First Edition of Italo Calvino's If On A Winter's Night A Traveler; Signed by Him
If On A Winter Night’s A Traveler.
Item Number: 44082
New York: Harcourt Brace and Jovanovich, 1981.
First edition in English of Calvino’s avant-garde masterpiece. Octavo, original half. Signed by Italo Calvino on the half-title page. Fine in a near fine dust jacket with light rubbing. Translated from the Italian by William Weaver.

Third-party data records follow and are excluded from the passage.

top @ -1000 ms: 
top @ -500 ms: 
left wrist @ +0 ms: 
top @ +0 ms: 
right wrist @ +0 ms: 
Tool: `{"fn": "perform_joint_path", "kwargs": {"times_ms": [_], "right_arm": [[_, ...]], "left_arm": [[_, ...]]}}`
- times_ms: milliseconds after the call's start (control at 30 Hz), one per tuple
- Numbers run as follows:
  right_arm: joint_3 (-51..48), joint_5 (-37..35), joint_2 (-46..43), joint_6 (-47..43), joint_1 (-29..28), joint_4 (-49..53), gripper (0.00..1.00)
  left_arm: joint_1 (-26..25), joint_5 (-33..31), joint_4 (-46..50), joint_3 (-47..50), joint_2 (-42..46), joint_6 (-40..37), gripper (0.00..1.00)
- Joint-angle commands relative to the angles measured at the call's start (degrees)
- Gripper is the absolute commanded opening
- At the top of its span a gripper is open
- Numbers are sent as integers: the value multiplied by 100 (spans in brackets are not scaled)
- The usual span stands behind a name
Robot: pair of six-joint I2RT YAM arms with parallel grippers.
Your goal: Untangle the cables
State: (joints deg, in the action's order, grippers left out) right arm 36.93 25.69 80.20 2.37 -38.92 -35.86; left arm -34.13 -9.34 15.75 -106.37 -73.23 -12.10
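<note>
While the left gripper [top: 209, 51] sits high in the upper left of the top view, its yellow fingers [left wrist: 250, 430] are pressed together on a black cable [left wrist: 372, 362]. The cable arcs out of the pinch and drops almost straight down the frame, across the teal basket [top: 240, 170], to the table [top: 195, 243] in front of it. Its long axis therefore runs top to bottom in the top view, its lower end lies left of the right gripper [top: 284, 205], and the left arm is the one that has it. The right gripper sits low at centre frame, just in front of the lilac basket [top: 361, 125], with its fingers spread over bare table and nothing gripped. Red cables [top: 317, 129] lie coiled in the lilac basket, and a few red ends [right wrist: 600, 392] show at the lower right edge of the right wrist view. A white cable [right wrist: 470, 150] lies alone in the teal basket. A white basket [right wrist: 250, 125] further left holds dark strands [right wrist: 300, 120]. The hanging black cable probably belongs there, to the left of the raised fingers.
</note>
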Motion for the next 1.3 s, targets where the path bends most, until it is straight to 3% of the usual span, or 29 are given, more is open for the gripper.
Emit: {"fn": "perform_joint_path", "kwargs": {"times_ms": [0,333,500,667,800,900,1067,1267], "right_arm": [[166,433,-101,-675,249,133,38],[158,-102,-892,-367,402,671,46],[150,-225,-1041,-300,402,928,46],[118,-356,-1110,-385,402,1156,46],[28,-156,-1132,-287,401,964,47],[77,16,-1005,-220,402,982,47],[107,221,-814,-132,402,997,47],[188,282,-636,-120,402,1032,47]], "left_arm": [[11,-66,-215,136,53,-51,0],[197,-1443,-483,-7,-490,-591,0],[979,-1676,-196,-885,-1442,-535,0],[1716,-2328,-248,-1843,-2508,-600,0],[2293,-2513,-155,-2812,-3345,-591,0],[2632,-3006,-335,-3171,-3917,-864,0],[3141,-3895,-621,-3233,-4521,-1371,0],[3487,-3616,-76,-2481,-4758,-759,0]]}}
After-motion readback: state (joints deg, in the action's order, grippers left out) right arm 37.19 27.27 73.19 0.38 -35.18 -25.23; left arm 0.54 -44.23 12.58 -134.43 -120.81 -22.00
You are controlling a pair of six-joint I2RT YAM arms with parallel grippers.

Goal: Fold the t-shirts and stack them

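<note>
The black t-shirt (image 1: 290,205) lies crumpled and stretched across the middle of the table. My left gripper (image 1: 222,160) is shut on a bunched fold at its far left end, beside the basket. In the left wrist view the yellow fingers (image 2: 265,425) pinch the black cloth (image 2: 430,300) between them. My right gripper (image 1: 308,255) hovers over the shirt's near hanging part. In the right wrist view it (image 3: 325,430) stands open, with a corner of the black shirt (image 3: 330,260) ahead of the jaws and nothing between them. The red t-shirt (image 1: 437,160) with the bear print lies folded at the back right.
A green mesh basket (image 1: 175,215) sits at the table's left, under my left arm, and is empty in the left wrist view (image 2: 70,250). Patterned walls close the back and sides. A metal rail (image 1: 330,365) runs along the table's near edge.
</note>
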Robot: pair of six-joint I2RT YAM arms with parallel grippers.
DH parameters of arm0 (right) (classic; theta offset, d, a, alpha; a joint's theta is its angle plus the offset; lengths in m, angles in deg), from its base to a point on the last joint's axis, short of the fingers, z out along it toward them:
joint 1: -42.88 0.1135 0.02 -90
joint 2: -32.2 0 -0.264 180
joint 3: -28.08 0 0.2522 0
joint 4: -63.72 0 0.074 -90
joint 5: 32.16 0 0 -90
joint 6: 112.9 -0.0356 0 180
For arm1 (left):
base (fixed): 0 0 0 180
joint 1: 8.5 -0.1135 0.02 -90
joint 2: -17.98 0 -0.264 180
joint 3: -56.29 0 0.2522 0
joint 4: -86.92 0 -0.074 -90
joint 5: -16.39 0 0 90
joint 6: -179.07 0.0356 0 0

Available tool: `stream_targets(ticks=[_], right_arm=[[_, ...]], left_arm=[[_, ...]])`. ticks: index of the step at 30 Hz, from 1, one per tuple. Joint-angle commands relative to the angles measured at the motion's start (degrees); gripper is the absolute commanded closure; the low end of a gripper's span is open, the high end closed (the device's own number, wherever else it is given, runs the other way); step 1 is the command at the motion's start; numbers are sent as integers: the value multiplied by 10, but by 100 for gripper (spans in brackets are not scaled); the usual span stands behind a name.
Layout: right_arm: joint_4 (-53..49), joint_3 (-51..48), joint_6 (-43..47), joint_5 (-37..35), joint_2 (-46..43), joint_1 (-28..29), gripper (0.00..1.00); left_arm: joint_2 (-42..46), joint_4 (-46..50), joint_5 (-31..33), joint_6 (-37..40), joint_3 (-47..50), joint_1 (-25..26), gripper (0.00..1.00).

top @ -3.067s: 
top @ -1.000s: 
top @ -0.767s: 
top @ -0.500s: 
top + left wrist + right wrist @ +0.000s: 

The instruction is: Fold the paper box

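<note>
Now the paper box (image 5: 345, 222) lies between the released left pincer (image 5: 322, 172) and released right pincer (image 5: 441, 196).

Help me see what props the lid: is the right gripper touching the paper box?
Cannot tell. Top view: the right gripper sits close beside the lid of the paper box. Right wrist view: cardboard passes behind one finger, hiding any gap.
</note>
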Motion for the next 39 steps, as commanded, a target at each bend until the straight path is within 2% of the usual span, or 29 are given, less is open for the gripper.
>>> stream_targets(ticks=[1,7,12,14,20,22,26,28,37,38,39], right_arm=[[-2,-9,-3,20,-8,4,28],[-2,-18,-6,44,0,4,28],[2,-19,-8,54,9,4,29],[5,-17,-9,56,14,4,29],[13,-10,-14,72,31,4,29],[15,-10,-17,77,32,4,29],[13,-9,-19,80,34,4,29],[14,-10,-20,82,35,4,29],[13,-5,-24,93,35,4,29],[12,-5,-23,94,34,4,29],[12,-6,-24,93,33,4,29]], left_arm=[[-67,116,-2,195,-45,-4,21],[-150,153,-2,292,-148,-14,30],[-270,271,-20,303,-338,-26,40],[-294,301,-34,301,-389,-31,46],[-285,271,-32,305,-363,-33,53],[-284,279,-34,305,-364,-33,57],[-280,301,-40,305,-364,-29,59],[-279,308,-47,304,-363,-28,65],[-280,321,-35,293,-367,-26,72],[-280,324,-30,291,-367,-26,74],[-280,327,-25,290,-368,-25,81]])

If on a Winter's Night a Traveler turns out to be not one novel but ten, each with a different plot, style, ambience, and author, and each interrupted at a moment of suspense. Together they form a labyrinth of literatures, known and unknown, alive and extinct, through which two readers, a male and a female, pursue both the story lines that intrigue them and one another. In a 1985 interview with Gregory Lucente, Calvino stated If on a winter's night a traveler was "clearly" influenced by the writings of Vladimir Nabokov. The book was also influenced by the author's membership in the literary group Oulipo. The structure of the text is said to be an adaptation of the structural semiology of A.J. Greimas. In a letter written to critic Lucio Lombardo Radice dated November 13, 1979 (Italo Calvino: letters, 1941–1985; Princeton University Press, 2013, p. 501), Calvino mentions Bulgakov, Kawabata, Tanizaki, Rulfo, Arguedas, Borges and Chesterton as having influenced, in various ways, the narrative style of the ten stories that comprise the book. The Telegraph included the novel in a list of "100 novels everyone should read" in 2009, describing it as a "playful postmodernist puzzle."